High Availability and Disaster Recovery Support for MySQL in AWS
One of the common questions I hear often is whether High Availability and Disaster Recovery is the same thing or not.
A highly available database or an application is described as “fault tolerant” or having the ability to “fail over”. Although this implies the database is resilient enough to survive a disaster, implementing high availability alone does not achieve disaster recovery.
So how does Disaster Recovery differs from High Availability?
Disaster recovery includes the use of a geographically distant alternate site not just redundancy at the database, application or datacenter level. DR also focuses on re-establishing services after an incident not just failover.
Using MySQL Databases for mission critical applications requires implementing High Availability and Disaster Recovery. Setting up MySQL for High Availability and Disaster Recovery requires in depth expertise to properly setup the environments. However most of these steps are simplified or automated in AWS, when provisioning a MySQL database using AWS Relational Database Service (RDS).
MySQL High Availability
Provisioning MySQL database using AWS RDS, provides options to enable Multi-AZ deployments, which manages synchronous data replication across Availability Zones with automatic failover. AWS manages and updates the DNS record sets to point to the running database instance when a failure happens where all of your database updates are intact. This allows your applications to function normally even when Master or Slave database instance fails due to an unlikely event such as database component failure or loss of availability in one AWS Availability Zone. Although this has been the most common approach in implementing HA for MySQL in AWS, it also doubles the cost for the database since there are two instance running in AWS.
Read Availability with Read Replicas
Although AWS RDS read replicas are designed for scalability of reads, it also provides better availability for read queries with asynchronous replication. However replication lag can vary significantly which can cause recent database updates made to a source DB instance, not to be synchronized on the associated Read Replicas in the event of an unplanned outage on the source DB instance. Therefore Read Replicas do not offer the same data durability and availability benefits as Multi-AZ deployments.
While Read Replicas can provide some read availability benefits, they and are not designed to improve write availability.
Backup & Restore
You can also consider using MySQL Backup and Restore approach. You can either create AWS RDS Snapshots or run MySQL backup command from an EC2 instance and issue the restore command when needed.

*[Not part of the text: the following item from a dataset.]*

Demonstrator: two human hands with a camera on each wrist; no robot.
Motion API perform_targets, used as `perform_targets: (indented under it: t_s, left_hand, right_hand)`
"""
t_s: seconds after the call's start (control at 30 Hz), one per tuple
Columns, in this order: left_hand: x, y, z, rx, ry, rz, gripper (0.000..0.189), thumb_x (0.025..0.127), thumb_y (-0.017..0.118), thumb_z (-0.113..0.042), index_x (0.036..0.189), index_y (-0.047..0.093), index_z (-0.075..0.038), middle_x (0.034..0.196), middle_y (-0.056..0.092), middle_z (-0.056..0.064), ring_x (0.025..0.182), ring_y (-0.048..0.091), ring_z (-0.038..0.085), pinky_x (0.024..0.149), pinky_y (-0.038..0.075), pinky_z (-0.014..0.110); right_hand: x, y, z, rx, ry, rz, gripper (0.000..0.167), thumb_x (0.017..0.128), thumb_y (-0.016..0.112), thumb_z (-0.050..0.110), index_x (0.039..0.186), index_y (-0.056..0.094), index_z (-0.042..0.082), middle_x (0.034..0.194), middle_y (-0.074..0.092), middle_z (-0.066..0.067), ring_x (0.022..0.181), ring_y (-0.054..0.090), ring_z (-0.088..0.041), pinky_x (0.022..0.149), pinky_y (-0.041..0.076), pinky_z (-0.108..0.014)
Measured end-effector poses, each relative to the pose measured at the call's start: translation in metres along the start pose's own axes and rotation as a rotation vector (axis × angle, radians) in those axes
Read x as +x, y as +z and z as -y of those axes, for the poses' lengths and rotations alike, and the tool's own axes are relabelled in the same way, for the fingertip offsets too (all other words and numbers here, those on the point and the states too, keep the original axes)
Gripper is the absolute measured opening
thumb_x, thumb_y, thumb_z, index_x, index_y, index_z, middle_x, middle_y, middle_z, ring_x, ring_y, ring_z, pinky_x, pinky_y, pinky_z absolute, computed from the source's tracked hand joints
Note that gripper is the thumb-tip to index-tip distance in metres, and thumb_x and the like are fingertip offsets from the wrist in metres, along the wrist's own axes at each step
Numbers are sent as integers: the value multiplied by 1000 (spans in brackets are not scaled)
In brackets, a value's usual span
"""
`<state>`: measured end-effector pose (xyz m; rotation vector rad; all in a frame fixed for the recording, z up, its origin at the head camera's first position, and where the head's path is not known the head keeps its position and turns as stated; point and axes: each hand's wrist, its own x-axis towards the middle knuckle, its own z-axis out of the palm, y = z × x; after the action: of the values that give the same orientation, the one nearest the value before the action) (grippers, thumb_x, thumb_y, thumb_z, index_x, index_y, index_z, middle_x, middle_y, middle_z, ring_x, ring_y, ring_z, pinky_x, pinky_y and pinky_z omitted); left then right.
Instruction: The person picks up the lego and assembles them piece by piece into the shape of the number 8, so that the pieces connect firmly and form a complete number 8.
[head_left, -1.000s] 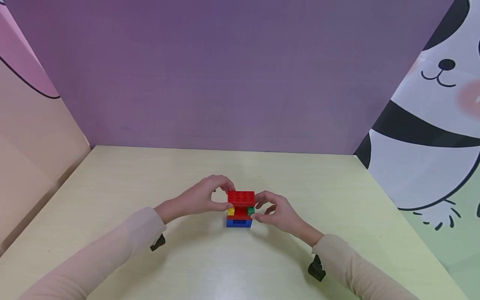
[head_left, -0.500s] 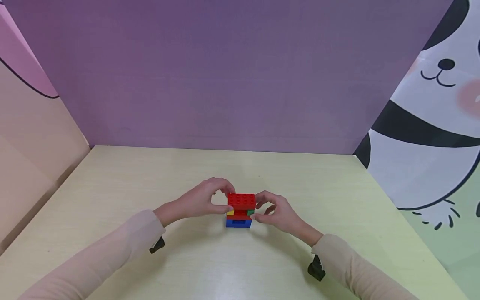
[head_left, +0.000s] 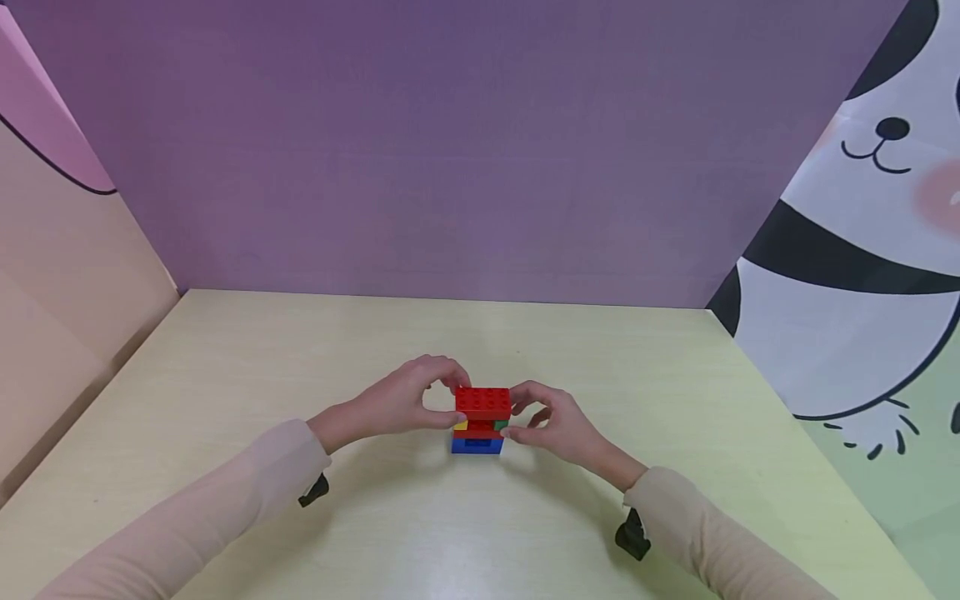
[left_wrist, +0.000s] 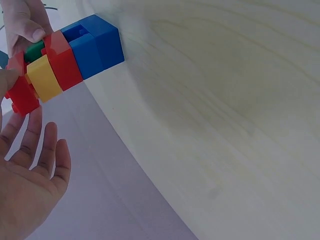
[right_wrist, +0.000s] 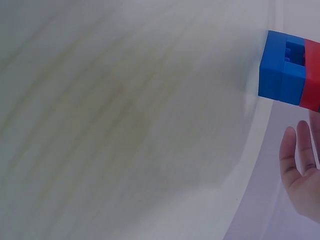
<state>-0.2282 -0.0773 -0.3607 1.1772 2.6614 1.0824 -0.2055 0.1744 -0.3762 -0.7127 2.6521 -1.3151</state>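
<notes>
In the middle of the table a stack of toy building bricks stands upright. Blue bricks [head_left: 477, 447] form its base, with a lower red brick [left_wrist: 65, 60] on them. Above that sit a yellow brick [left_wrist: 44, 80] on the left and a green brick [left_wrist: 34, 51] on the right, a gap between them. A studded red brick [head_left: 482, 403] tops the stack. My left hand [head_left: 420, 396] pinches this top brick at its left end. From the right, my right hand [head_left: 562, 425] grips the stack around the green brick, thumb in front; its far fingertips are partly hidden.
The pale wooden table [head_left: 337, 525] runs back to a purple panel [head_left: 465, 150]. A panda picture [head_left: 862, 333] covers the right side panel, and a beige panel [head_left: 75, 317] stands at the left. Black wrist devices [head_left: 632, 535] hang below both sleeves.
The top red brick has come down slightly with my left hand and hides more of the yellow and green bricks. My right hand has stayed almost still.
</notes>
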Motion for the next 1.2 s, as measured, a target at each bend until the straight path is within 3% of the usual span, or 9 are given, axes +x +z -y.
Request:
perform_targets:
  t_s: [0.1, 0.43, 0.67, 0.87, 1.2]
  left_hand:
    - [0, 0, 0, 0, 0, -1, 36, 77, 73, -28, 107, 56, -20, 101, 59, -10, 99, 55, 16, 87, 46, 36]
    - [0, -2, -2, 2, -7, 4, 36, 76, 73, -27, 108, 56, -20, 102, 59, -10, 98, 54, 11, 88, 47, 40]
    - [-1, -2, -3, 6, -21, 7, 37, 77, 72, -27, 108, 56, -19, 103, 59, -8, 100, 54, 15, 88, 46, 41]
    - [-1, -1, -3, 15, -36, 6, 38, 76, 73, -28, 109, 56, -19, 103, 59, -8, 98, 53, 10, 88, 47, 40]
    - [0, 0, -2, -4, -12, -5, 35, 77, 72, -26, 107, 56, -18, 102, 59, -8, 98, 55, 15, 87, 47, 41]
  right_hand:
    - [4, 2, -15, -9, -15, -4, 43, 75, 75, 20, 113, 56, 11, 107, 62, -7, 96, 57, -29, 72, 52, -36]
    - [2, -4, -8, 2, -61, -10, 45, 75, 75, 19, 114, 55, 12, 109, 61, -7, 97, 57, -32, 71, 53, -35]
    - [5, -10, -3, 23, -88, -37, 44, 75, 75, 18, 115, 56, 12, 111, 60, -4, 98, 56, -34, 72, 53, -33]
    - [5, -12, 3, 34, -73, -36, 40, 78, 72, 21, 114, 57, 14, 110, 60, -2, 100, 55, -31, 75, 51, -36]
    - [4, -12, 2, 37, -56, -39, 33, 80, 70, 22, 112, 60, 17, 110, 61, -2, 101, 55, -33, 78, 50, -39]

AWS RDS Snapshots for MySQL are stored internally in AWS S3 allowing high durability and availability replicating the snapshot across multiple availability zones.
Using Multi-AZ deployment option also provides consistent database performance within the maintenance window allowing to take backups from your standby database instance. Taking backups from standby instance avoids I/O suspension on the DB instance primary.
MySQL Disaster Recovery
Having Multi-AZ Deployments of MySQL database in AWS RDS also provides disaster recovery upto certain level since the database is replicated across multiple availability zones (data centers) which is geographically distance from each others. However based on the business requirements, it might require to use a different AWS region or an onsite data center setup to store the replicated data of MySQL instances across different AWS regions.
Disaster Recovery with Read Replicas
You can also use Read Replicas for disaster recovery of MySQL databases. AWS recently announced Cross-Region Read Replicas for Amazon RDS for MySQL which allows to have a read replica in a different region than the database master. When a disaster happens, this makes it possible to promote an replica from a different region as the master or restore data back from the replica node.
Extract Transform and Load (ETL)
This is one of the most common approaches used for database disaster recovery. You can setup an ETL pipeline, either using an AWS EC2 instances, AWS Lambda or AWS Glue to move data from AWS RDS to other data sources in different regions.